Structural highlights

4w8y is a 2 chain structure with sequence from Pyrococcus furiosus DSM 3638. Full crystallographic information is available from OCA. For a guided tour on the structure components use FirstGlance.
Method:X-ray diffraction, Resolution 3Å
Ligands:MN, ZN
Resources:FirstGlance, OCA, PDBe, RCSB, PDBsum, ProSAT

Function

CMR2_PYRFU CRISPR (clustered regularly interspaced short palindromic repeat), is an adaptive immune system that provides protection against mobile genetic elements (viruses, transposable elements and conjugative plasmids). CRISPR clusters contain sequences complementary to antecedent mobile elements and target invading nucleic acids. CRISPR clusters are transcribed and processed into CRISPR RNA (crRNA), formerly called psiRNA (prokaryotic silencing) in this organism. Part of the Cmr ribonucleoprotein complex which has divalent cation-dependent endoribonuclease activity specific for ssRNA complementary to the crRNA, generating 5' hydroxy- and 3' phosphate or 2'-3' cyclic phosphate termini. It is not known which subunit has endoribonuclease activity. Cmr complex does not cleave ssDNA complementary to the crRNA. Cleavage of invading RNA is guided by the crRNA; substrate cleavage occurs a fixed distance (14 nt) from the 3' end of the crRNA. In vitro reconstitution shows Cmr1-2 and Cmr5 are not necessary for cleavage. Probably not the subunit that cleaves pre-crRNA, as mutation of numerous metal-binding residues have no effect on cleavage by assembled complex.[1]

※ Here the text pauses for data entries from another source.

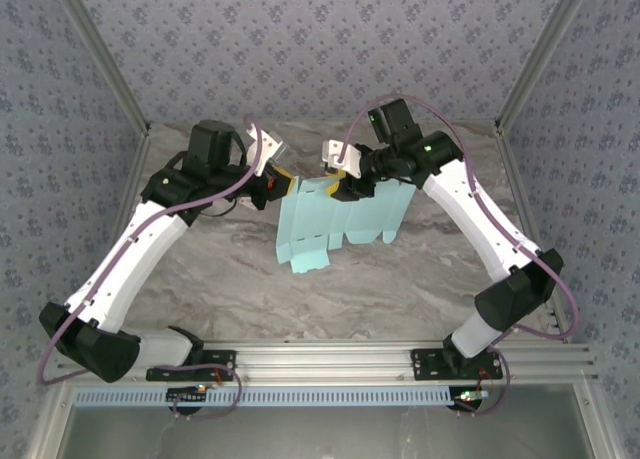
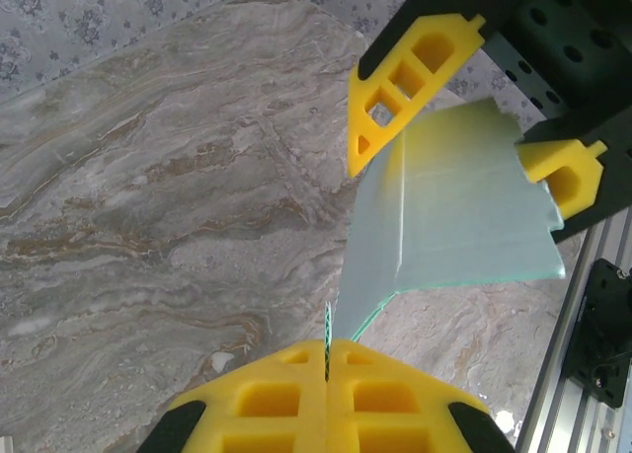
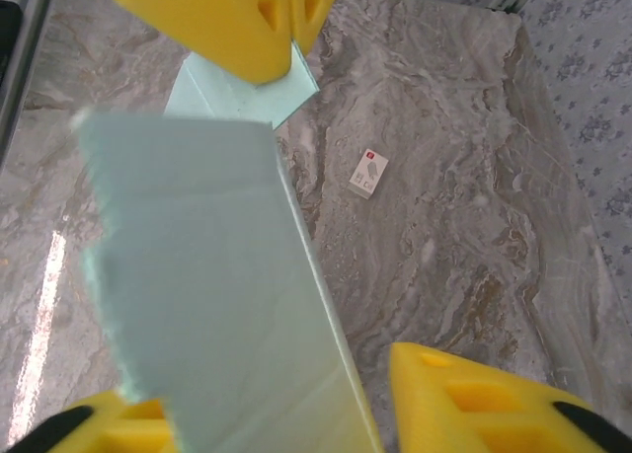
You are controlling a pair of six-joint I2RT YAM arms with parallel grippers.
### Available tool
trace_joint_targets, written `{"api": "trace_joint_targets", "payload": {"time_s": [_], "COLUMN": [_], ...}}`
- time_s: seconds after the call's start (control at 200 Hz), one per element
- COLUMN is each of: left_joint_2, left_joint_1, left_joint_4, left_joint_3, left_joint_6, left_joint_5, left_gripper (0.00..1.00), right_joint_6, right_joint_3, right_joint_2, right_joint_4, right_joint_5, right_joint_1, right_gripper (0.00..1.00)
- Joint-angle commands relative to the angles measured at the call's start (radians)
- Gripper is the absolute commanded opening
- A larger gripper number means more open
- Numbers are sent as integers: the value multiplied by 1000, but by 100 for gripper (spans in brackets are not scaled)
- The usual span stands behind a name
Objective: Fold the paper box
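Over the middle of the table (image 1: pixel 200 279), toward 12 o'clock in the top view, the paper box (image 1: pixel 335 224) is held as a flat, light blue die-cut sheet with flaps, not yet formed into a container. Its 10 o'clock corner is pinched by the left end effector (image 2: pixel 326 354), whose yellow fingers are pressed together on the thin edge. The right end effector (image 3: pixel 267 404) is spread, with the sheet passing between its fingers. A small white tag (image 3: pixel 367 172) with a red mark lies on the table; its writing cannot be read. The table is grey veined marble, enclosed by floral-patterned walls (image 1: pixel 320 49).
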Motion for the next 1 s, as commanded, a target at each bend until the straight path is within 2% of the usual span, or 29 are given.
{"api": "trace_joint_targets", "payload": {"time_s": [0.0, 0.235, 0.295, 0.39, 0.53, 0.695, 0.83, 0.994], "left_joint_2": [-6, -5, -10, -21, -84, -209, -257, -216], "left_joint_1": [-5, -5, -4, 0, 33, 100, 128, 165], "left_joint_4": [3, 15, 27, 62, 164, 363, 506, 637], "left_joint_3": [48, 46, 42, 26, -56, -233, -331, -349], "left_joint_6": [23, 6, -2, -31, -111, -261, -363, -475], "left_joint_5": [11, -26, -37, -92, -163, -110, -52, 49], "left_gripper": [0, 3, 11, 34, 56, 76, 84, 88], "right_joint_6": [-5, 8, 14, 80, 280, 649, 859, 1029], "right_joint_3": [36, 33, 27, -7, -92, -231, -292, -322], "right_joint_2": [16, 10, 0, -31, -133, -288, -379, -439], "right_joint_4": [-45, -64, -66, -21, 118, 402, 551, 678], "right_joint_5": [-22, -8, -14, -38, -140, -264, -257, -254], "right_joint_1": [-8, -16, -24, -49, -141, -294, -341, -351], "right_gripper": [34, 12, 7, 3, 3, 2, 2, 2]}}
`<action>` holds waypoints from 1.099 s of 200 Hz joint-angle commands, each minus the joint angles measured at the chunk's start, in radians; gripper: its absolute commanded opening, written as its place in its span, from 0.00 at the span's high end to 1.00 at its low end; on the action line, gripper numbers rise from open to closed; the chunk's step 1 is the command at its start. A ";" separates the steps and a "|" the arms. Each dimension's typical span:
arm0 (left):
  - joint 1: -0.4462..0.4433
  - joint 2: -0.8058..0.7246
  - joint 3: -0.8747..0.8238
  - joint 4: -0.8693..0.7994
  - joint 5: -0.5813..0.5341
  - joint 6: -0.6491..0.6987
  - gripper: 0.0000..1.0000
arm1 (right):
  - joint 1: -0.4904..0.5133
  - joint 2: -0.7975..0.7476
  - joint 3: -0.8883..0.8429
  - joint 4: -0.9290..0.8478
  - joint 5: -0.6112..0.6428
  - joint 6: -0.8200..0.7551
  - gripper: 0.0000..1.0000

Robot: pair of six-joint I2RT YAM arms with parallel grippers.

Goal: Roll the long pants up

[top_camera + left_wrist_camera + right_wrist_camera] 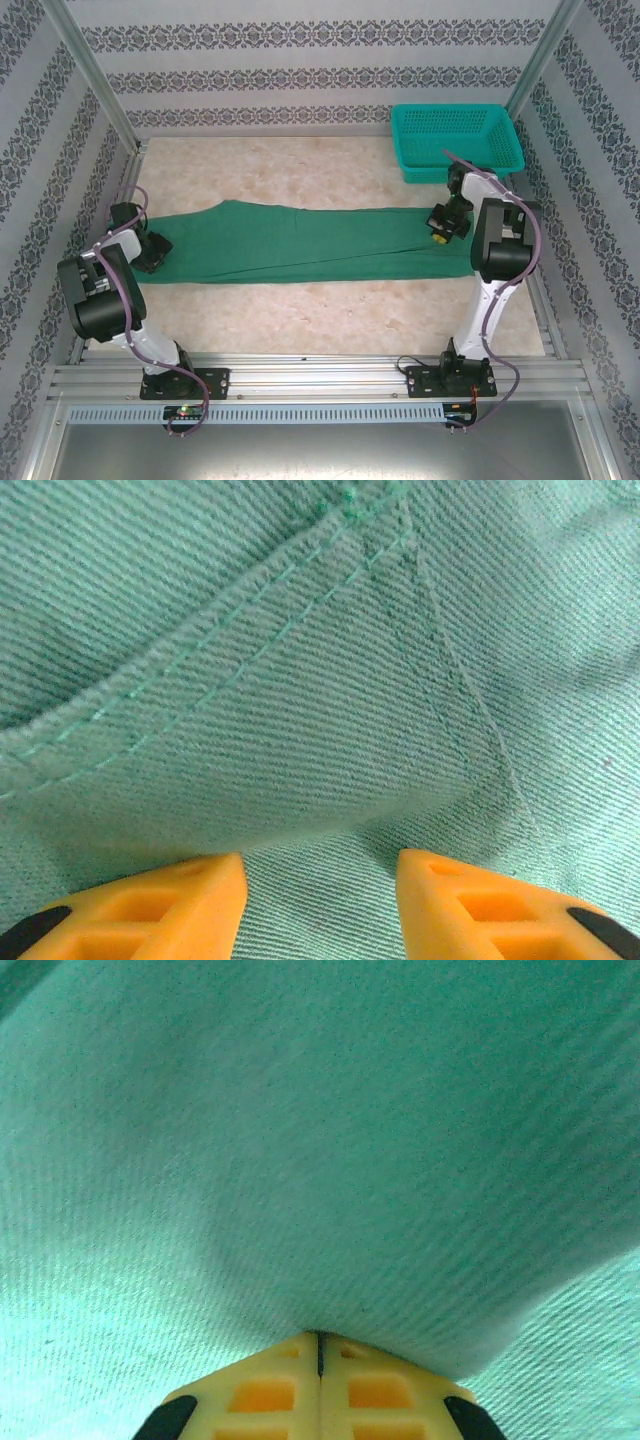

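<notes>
Left gripper (320,868), half open, straddles the long pants (300,240) below a pocket seam; right gripper (320,1340), near the teal basket (452,108), pinches their fabric.

Right gripper (320,1340) jaws together, pinching a raised fold of the long pants (320,1160)
</notes>
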 commanded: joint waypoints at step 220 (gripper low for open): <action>-0.125 -0.041 -0.005 -0.039 -0.127 -0.057 0.52 | -0.199 -0.311 -0.450 0.181 0.060 0.058 0.53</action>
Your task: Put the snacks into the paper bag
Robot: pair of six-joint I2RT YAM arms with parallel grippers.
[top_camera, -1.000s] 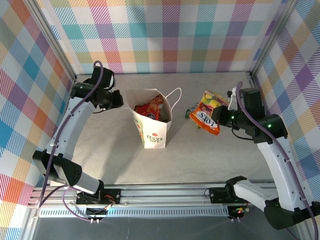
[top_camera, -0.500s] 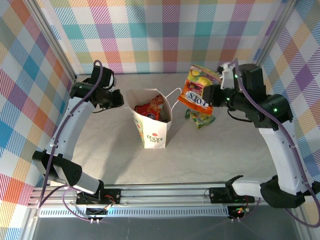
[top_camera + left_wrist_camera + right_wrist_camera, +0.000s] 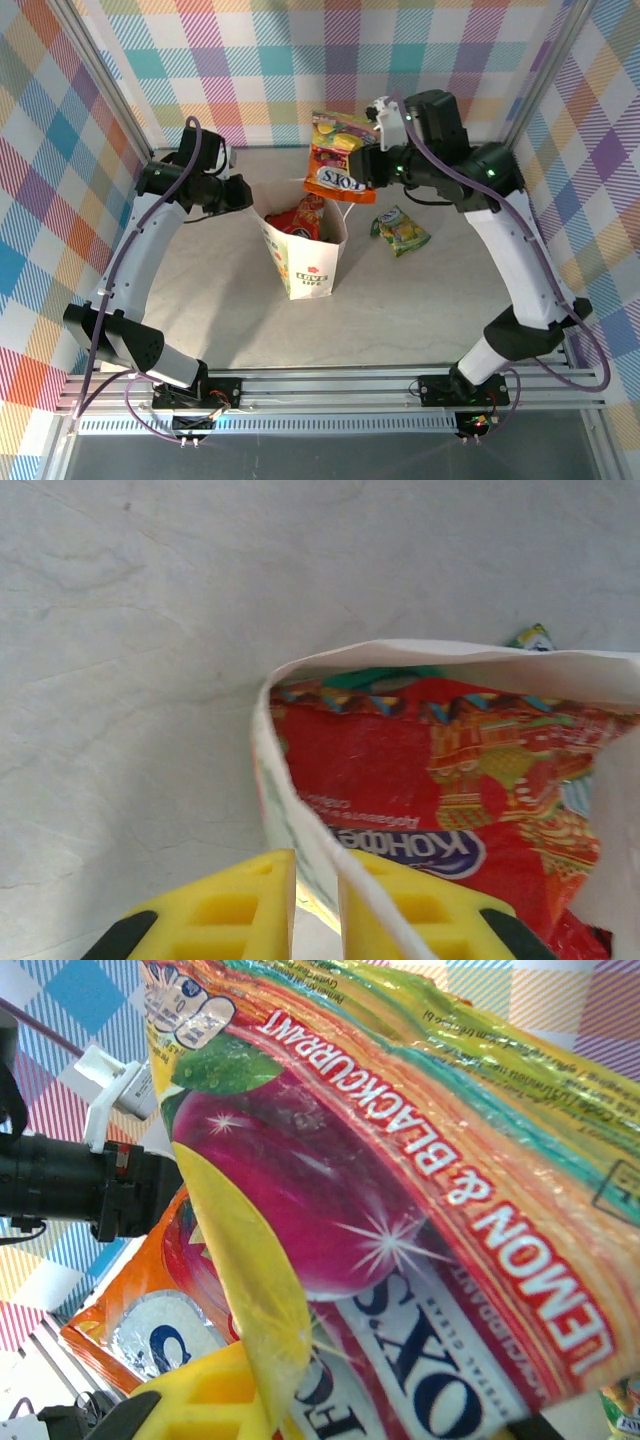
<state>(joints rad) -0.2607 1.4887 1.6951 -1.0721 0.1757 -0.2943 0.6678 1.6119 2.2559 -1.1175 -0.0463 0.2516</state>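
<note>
The right gripper (image 3: 372, 166) was closed tight on the orange packet (image 3: 338, 162) and held it up in the air, probably right over the paper bag (image 3: 305, 262). The left gripper (image 3: 318, 885) pinched the bag's rim. The red packet (image 3: 400, 780) sat inside the bag. The green-yellow packet (image 3: 402, 229) lay on the table (image 3: 200, 300) beside it.

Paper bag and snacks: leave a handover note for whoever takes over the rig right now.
Left gripper: shut on the paper bag rim, holding it open.
Right gripper: shut on the orange packet, held in the air above the bag.
Done: red packet is in the bag.
To do: drop the orange packet in, then fetch the green-yellow packet lying on the table right of the bag.
</note>
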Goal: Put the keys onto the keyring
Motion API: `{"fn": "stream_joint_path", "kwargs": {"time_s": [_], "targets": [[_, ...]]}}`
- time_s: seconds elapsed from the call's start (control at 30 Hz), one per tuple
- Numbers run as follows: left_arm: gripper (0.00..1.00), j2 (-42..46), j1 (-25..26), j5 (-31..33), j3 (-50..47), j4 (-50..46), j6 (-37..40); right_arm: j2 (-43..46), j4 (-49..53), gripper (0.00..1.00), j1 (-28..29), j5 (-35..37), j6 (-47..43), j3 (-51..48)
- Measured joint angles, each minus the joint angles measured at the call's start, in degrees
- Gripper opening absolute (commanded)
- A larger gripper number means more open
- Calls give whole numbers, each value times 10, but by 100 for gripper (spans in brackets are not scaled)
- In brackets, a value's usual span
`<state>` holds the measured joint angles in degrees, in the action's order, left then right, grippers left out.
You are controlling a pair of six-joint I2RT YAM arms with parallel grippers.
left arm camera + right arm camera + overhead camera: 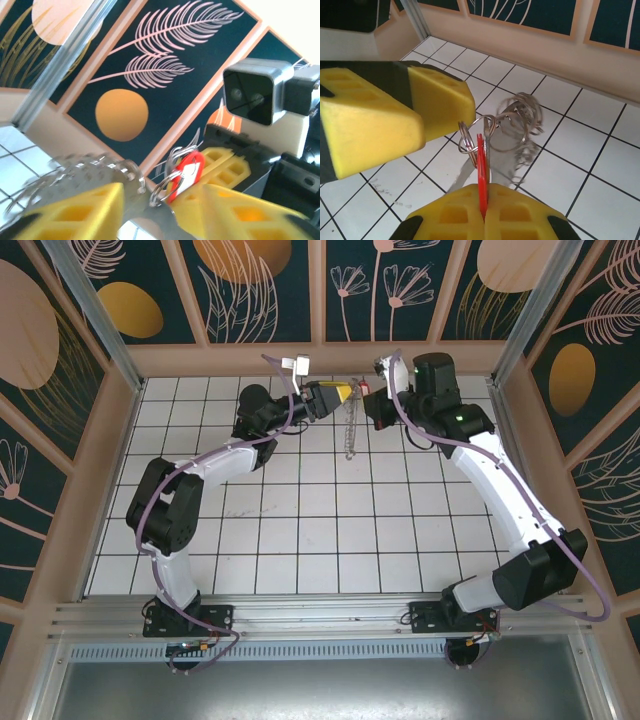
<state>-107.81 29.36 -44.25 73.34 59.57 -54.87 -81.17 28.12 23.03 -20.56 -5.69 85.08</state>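
ok so this looks pretty far along to me. The right gripper (pixel 484 196) is clamped tight on the red head of the key (pixel 481 162), holding it edge-up well above the tiled floor (pixel 590 170). The key's little split ring looks hooked into the keyring (pixel 520 120), which hangs off it with all its metal bits bunched together. From overhead the whole string dangles straight down between the two arms. The left gripper (pixel 161 201) is right there beside it with its jaws apart. The metal near them is blurry in the left wrist view, so I honestly can't tell if a finger is touching the ring or not. My read: the threading part is basically done, if that link really is closed through the loop. What's left is checking it holds, setting the bunch down and backing both arms off.
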Motion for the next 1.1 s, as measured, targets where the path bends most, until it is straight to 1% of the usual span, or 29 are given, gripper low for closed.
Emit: {"fn": "stream_joint_path", "kwargs": {"time_s": [0.07, 0.1, 0.13, 0.17, 0.2, 0.43, 0.77, 0.93, 1.1], "targets": [[70, 3, -2, 8, -6, -3, 4, 0, 0, 0, -2, 0, 0, 0], [73, 6, -2, 11, -10, -4, 6, 0, 0, 0, -5, 0, 0, 0], [79, 9, -3, 14, -14, -4, 7, 0, 0, 0, -6, 0, 0, 0], [82, 12, -4, 17, -19, -6, 9, 0, 0, 0, -9, 0, 0, 0], [98, 17, -6, 20, -23, -8, 10, 0, 0, 0, -11, 0, 0, 0], [98, 56, -28, 52, -56, -21, 26, -4, 0, 0, -23, 3, -4, 0], [99, 136, -44, 120, -89, -113, 102, -39, 0, 0, -31, 3, -13, 0], [99, 161, -47, 142, -106, -142, 127, -83, -3, 0, -32, -5, -16, 2], [99, 167, -51, 152, -116, -163, 136, -183, -2, 0, -41, -14, -23, 66]]}}
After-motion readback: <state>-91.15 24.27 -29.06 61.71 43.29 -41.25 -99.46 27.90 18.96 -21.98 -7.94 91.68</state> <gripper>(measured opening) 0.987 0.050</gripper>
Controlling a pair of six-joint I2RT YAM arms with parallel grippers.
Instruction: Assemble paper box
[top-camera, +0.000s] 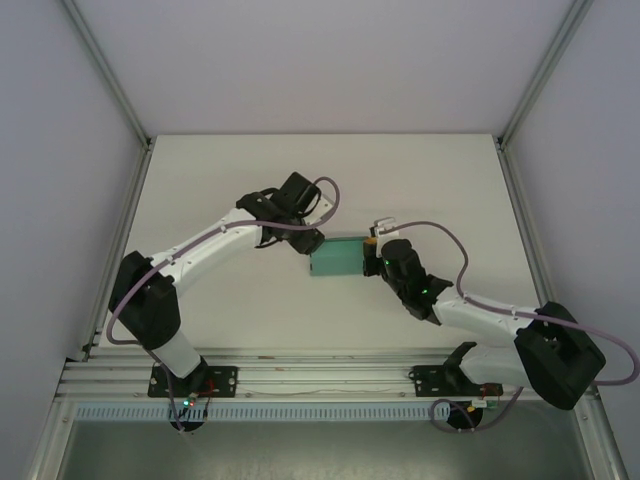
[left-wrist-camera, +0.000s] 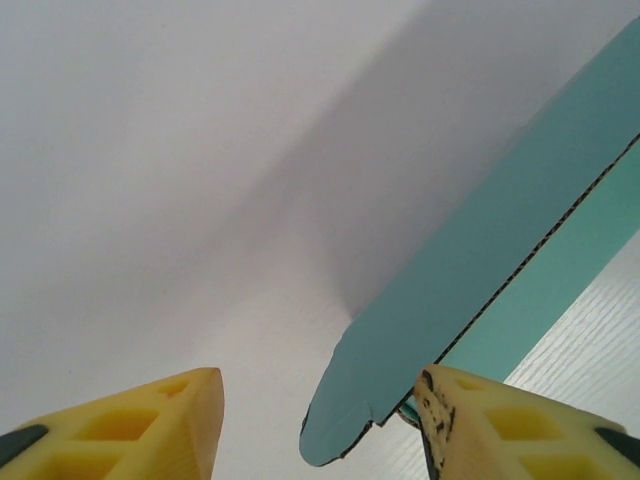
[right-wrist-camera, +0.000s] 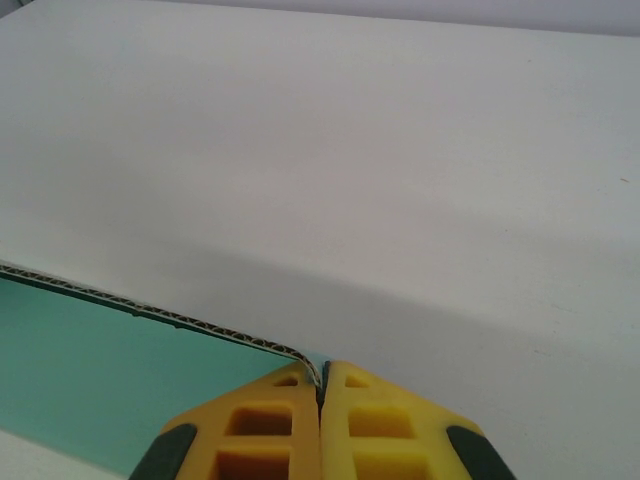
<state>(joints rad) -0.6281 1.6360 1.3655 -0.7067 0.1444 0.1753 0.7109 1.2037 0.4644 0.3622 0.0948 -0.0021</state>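
Paper box (top-camera: 335, 259) sits on the desk (top-camera: 250, 180). Right end effector (right-wrist-camera: 321, 385) is closed, pinching the box's right corner. Left end effector (left-wrist-camera: 320, 378) stands open astride the box's left flap. Recommend closing squarely on that flap before folding, with the right pinch held firm.

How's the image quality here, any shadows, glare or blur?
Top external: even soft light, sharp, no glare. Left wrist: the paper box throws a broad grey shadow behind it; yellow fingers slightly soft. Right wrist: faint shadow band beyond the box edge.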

Publication Abstract from PubMed

The Cmr complex is an RNA-guided endonuclease that cleaves foreign RNA targets as part of the CRISPR prokaryotic defense system. We investigated the molecular architecture of the P. furiosus Cmr complex using an integrative structural biology approach. We determined crystal structures of P. furiosus Cmr1, Cmr2, Cmr4, and Cmr6 and combined them with known structural information to interpret the cryo-EM map of the complex. To support structure determination, we obtained residue-specific interaction data using protein crosslinking and mass spectrometry. The resulting pseudoatomic model reveals how the superhelical backbone of the complex is defined by the polymerizing principles of Cmr4 and Cmr5 and how it is capped at the extremities by proteins of similar folds. The inner surface of the superhelix exposes conserved residues of Cmr4 that we show are required for target-cleavage activity. The structural and biochemical data thus identify Cmr4 as the conserved endoribonuclease of the Cmr complex.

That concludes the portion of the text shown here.